▶ Required action
Exactly the line that contains "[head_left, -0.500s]" and the lines following it to the end of the data are to be reproduced, and nothing more.

--- Collected data Enclosed Below ---

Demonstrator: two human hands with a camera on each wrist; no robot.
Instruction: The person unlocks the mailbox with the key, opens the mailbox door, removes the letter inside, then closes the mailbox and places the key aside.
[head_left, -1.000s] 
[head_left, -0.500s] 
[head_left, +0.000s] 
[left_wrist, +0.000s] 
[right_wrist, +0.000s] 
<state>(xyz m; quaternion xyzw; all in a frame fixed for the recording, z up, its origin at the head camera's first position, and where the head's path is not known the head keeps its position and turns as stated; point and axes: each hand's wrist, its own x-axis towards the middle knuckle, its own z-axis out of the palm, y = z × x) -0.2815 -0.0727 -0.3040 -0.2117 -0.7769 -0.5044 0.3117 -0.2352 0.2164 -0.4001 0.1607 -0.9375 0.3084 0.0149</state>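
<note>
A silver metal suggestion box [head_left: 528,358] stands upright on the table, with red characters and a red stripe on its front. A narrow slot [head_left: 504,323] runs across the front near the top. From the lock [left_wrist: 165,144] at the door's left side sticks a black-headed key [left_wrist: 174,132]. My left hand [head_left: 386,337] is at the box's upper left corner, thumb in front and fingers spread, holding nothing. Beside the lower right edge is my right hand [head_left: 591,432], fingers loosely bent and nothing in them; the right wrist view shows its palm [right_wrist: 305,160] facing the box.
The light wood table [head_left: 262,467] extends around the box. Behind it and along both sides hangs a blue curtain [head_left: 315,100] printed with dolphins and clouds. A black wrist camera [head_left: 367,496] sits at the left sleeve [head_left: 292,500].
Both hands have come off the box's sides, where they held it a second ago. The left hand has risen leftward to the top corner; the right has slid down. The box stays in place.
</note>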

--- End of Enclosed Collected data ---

▶ Written answer
[head_left, -0.500s] 
[head_left, +0.000s] 
[left_wrist, +0.000s] 
[right_wrist, +0.000s] 
<state>(xyz m; quaternion xyzw; all in a frame fixed for the recording, z up, its origin at the head camera's first position, and where the head's path is not known the head keeps its position and turns as stated; point and axes: each hand's wrist, its own x-axis towards the middle knuckle, its own z-axis out of the palm, y = z × x) -0.2815 -0.0727 -0.3040 -0.2117 -0.7769 -0.5044 0.3117 -0.2352 0.2164 -0.4001 0.1607 -0.9375 0.3084 0.0149</state>
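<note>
A silver metal suggestion box [head_left: 528,358] stands upright on the table, with red characters and a red stripe on its front. A narrow slot [head_left: 504,323] runs across the front near the top. From the lock [left_wrist: 165,144] at the door's left side sticks a black-headed key [left_wrist: 174,132]. My left hand [head_left: 386,337] is at the box's upper left corner, thumb in front and fingers spread, holding nothing. Beside the lower right edge is my right hand [head_left: 591,432], fingers loosely bent and nothing in them; the right wrist view shows its palm [right_wrist: 305,160] facing the box.
The light wood table [head_left: 262,467] extends around the box. Behind it and along both sides hangs a blue curtain [head_left: 315,100] printed with dolphins and clouds. A black wrist camera [head_left: 367,496] sits at the left sleeve [head_left: 292,500].
Both hands have come off the box's sides, where they held it a second ago. The left hand has risen leftward to the top corner; the right has slid down. The box stays in place.
</note>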

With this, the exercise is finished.